*** Opening of Data excerpts ***

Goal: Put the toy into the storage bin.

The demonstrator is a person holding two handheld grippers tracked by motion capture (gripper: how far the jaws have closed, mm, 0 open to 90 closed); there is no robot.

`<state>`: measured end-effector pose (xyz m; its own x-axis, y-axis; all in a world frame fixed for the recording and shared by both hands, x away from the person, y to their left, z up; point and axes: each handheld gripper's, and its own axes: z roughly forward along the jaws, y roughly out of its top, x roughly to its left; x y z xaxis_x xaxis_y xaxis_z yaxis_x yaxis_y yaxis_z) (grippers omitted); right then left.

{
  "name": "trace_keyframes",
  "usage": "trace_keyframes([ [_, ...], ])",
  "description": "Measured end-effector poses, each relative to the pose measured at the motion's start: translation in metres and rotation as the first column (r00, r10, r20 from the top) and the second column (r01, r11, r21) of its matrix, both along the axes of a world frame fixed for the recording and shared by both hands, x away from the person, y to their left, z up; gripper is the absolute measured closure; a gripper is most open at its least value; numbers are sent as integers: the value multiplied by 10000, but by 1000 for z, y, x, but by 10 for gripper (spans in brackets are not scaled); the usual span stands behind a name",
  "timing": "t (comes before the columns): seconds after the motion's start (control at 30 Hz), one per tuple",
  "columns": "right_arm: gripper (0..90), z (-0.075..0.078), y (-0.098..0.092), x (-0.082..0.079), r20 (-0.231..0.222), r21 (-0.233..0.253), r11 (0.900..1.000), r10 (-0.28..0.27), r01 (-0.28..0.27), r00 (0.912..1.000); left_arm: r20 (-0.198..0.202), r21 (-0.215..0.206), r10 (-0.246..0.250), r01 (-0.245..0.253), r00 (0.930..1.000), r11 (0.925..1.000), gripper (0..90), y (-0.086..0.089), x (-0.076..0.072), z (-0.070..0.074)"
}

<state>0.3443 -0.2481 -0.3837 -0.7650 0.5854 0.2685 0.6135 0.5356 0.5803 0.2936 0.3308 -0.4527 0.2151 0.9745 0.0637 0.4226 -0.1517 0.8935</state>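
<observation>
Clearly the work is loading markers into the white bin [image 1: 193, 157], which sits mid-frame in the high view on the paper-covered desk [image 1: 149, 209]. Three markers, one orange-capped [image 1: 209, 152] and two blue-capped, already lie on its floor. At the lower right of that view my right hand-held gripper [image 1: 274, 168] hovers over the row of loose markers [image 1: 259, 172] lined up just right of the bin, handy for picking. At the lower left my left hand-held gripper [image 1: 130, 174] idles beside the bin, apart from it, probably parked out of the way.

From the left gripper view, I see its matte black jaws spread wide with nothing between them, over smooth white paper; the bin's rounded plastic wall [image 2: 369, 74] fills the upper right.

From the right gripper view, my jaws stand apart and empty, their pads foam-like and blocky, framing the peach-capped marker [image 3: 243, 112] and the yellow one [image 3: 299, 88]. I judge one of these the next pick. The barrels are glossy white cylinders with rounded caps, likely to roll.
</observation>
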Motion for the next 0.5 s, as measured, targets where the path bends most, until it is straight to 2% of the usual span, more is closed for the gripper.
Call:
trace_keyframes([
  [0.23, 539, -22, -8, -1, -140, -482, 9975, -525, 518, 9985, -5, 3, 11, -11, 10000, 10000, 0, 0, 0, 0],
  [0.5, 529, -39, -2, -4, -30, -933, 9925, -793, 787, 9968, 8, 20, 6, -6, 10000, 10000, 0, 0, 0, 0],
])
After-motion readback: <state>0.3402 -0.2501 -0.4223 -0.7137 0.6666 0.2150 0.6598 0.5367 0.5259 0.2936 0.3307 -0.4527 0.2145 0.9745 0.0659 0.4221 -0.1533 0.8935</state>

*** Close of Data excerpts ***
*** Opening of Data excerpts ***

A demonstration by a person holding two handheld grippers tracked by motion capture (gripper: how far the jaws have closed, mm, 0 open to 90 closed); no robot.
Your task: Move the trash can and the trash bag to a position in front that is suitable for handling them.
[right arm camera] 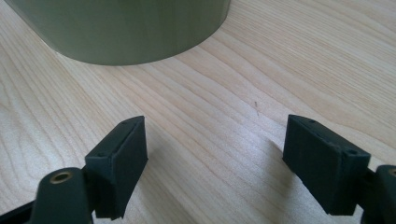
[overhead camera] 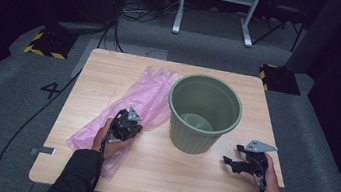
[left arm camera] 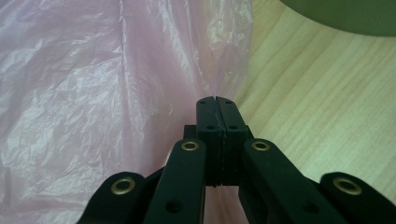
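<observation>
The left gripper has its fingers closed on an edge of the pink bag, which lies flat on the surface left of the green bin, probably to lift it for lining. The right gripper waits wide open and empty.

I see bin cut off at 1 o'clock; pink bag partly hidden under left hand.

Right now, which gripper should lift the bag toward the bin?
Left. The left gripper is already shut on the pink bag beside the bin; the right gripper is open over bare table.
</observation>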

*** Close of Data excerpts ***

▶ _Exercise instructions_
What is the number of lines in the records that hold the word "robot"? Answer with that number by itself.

▶ _Response_
2